* What you should do *
Output, exactly as written, the lines below from the one that has "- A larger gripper" through the one that has "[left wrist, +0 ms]"; nothing else, and no pictures.

((

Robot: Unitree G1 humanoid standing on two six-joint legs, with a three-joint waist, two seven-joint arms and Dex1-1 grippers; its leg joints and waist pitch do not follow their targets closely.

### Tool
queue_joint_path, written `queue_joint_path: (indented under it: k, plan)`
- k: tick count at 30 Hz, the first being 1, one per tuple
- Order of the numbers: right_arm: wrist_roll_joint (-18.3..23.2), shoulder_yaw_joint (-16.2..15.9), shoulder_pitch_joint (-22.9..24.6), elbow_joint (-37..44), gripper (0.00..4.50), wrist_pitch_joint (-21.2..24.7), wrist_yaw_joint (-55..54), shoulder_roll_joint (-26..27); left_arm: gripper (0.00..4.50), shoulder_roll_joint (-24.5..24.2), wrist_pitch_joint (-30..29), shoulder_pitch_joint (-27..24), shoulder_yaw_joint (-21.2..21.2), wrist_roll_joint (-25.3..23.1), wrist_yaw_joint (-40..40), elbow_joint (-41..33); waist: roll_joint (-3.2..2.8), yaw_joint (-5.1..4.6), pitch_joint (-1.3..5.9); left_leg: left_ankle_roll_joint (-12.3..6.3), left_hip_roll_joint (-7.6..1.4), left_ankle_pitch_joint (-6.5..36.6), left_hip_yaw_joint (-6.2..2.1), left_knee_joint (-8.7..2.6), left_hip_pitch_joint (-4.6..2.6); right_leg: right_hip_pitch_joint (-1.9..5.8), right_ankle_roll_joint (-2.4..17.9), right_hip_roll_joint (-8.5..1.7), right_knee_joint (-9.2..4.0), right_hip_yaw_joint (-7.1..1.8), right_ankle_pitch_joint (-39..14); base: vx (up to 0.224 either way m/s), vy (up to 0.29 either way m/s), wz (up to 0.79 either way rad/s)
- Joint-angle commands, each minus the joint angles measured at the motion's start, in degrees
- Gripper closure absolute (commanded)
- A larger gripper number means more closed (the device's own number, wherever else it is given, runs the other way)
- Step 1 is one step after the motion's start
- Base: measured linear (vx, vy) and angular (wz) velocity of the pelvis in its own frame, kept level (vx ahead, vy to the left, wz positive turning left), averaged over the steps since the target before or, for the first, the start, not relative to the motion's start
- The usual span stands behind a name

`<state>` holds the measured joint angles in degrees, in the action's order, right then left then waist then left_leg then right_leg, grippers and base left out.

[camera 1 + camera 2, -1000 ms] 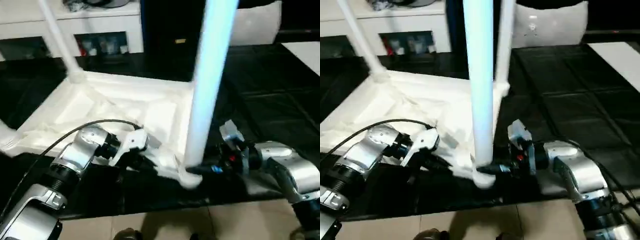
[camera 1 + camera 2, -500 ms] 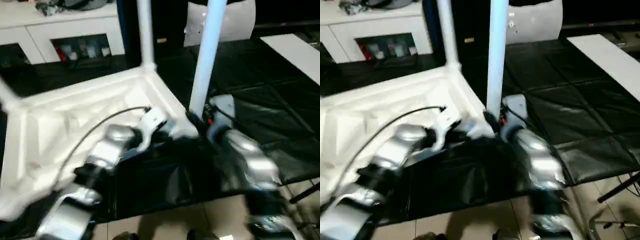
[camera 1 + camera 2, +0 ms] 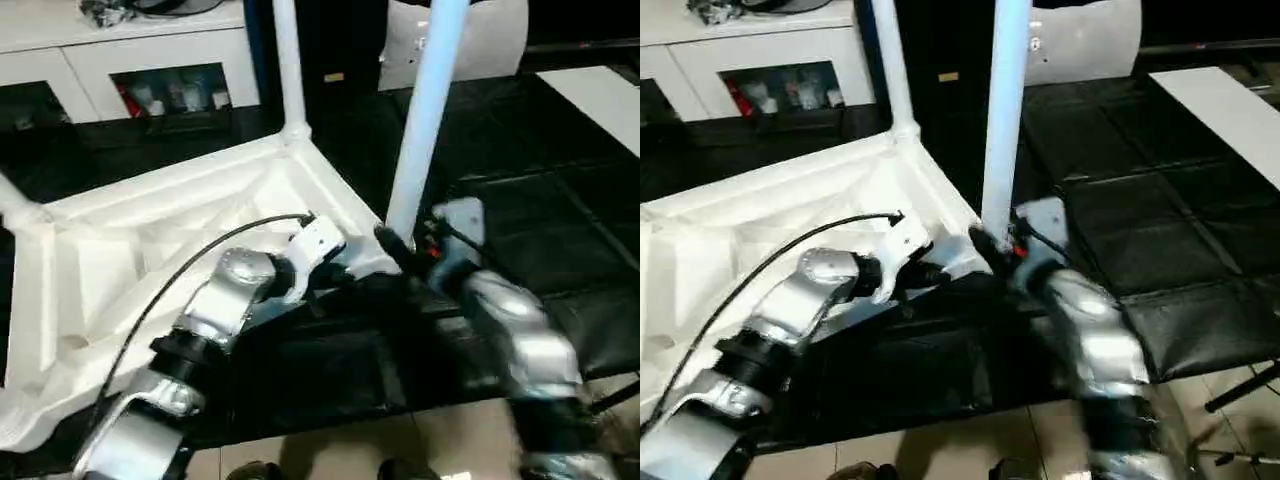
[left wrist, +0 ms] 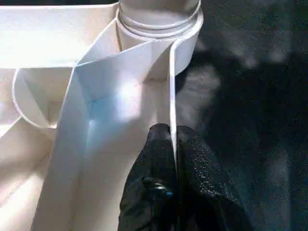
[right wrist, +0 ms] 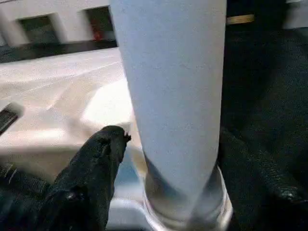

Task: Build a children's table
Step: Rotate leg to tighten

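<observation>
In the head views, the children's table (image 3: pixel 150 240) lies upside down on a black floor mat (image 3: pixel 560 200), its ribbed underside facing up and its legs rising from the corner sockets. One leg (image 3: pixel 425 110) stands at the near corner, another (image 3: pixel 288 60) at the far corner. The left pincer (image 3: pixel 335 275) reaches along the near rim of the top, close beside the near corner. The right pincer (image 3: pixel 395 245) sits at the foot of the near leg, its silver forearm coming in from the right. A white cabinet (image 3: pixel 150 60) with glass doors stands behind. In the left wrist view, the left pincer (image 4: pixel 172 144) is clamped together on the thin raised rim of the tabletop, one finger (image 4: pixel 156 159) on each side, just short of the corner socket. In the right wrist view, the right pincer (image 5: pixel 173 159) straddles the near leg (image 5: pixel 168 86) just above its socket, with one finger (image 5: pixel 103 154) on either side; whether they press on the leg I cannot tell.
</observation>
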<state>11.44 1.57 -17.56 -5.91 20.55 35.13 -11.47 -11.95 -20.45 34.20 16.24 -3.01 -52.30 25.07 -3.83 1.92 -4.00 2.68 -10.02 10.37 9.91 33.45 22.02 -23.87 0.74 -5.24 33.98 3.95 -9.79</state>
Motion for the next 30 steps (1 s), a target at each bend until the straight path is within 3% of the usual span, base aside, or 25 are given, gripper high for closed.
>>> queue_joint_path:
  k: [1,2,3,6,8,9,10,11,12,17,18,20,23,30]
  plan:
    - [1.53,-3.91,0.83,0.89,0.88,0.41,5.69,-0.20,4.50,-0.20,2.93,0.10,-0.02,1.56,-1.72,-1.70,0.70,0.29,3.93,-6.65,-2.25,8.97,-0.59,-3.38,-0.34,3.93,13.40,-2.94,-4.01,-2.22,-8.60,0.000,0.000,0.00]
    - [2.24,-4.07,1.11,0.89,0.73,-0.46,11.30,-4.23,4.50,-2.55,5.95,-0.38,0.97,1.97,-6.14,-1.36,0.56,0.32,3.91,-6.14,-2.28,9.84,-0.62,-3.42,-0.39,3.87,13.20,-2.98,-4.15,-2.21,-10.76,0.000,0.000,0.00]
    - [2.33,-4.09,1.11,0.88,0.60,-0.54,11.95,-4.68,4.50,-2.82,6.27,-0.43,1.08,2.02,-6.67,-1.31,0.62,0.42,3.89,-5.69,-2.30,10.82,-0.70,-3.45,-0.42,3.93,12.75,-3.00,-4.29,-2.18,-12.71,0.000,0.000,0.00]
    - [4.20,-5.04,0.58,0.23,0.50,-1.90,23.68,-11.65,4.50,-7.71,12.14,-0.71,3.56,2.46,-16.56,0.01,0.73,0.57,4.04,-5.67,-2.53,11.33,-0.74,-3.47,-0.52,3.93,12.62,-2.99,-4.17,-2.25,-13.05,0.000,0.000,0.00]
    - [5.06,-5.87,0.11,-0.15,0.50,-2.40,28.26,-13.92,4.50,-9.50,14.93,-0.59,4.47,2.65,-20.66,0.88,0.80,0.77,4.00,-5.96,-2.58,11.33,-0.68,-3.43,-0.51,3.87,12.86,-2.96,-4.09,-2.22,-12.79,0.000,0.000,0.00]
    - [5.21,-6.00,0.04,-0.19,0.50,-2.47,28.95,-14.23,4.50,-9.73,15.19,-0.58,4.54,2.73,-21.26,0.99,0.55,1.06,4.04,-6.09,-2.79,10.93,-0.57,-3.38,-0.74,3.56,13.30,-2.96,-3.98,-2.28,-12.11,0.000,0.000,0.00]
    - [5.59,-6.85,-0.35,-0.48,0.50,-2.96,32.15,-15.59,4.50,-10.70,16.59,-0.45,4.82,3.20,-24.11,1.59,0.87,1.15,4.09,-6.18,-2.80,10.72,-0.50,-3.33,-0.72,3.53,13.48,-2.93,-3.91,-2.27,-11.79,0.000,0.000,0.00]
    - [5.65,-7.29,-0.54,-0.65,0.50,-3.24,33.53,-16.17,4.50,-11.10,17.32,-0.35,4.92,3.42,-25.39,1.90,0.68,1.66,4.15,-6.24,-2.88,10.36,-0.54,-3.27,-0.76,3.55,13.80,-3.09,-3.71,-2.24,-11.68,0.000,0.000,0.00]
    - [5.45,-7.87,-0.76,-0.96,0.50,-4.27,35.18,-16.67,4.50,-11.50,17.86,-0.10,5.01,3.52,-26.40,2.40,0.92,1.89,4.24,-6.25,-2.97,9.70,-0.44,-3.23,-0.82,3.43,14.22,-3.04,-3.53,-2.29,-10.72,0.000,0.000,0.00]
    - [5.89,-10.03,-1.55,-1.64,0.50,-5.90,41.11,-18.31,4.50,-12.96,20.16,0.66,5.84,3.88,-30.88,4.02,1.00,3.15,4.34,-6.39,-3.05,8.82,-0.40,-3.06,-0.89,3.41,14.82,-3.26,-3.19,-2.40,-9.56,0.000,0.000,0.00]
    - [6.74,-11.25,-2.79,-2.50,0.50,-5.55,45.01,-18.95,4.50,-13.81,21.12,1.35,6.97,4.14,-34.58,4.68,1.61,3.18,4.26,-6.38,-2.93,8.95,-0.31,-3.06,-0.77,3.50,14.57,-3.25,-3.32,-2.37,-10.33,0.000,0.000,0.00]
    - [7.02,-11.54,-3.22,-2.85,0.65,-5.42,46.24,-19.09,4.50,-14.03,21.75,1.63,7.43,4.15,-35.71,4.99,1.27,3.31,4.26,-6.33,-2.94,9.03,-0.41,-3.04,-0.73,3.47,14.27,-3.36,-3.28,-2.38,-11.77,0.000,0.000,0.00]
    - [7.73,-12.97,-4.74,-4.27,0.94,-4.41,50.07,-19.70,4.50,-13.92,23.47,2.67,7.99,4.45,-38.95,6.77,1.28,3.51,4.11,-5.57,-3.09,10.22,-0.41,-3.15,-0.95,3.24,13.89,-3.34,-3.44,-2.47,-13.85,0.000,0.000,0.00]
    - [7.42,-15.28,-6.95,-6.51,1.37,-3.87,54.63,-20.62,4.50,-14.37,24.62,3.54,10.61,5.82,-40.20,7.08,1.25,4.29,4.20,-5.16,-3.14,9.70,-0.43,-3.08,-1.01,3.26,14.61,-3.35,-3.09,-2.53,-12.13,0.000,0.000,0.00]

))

* Result for this exercise *
- A larger gripper number means more closed (the device's own number, wherever else it is given, runs the other way)
- Step 1 is one step after the motion's start
- Base: measured linear (vx, vy) and angular (wz) velocity of the pelvis in its own frame, kept level (vx ahead, vy to the left, wz positive turning left), averaged over the steps since the target before or, for the first, the start, not relative to the motion's start
- The usual span stands behind a name

`<state>` holds the measured joint angles in degrees, in the action's order, right then left then waist then left_leg then right_leg, grippers and base left out.

[camera 1 + camera 2, -1000 ms] 
[camera 1 + camera 2, -500 ms] 
[camera 1 + camera 2, +0 ms] 
[left wrist, +0 ms] 

The answer requires nothing more.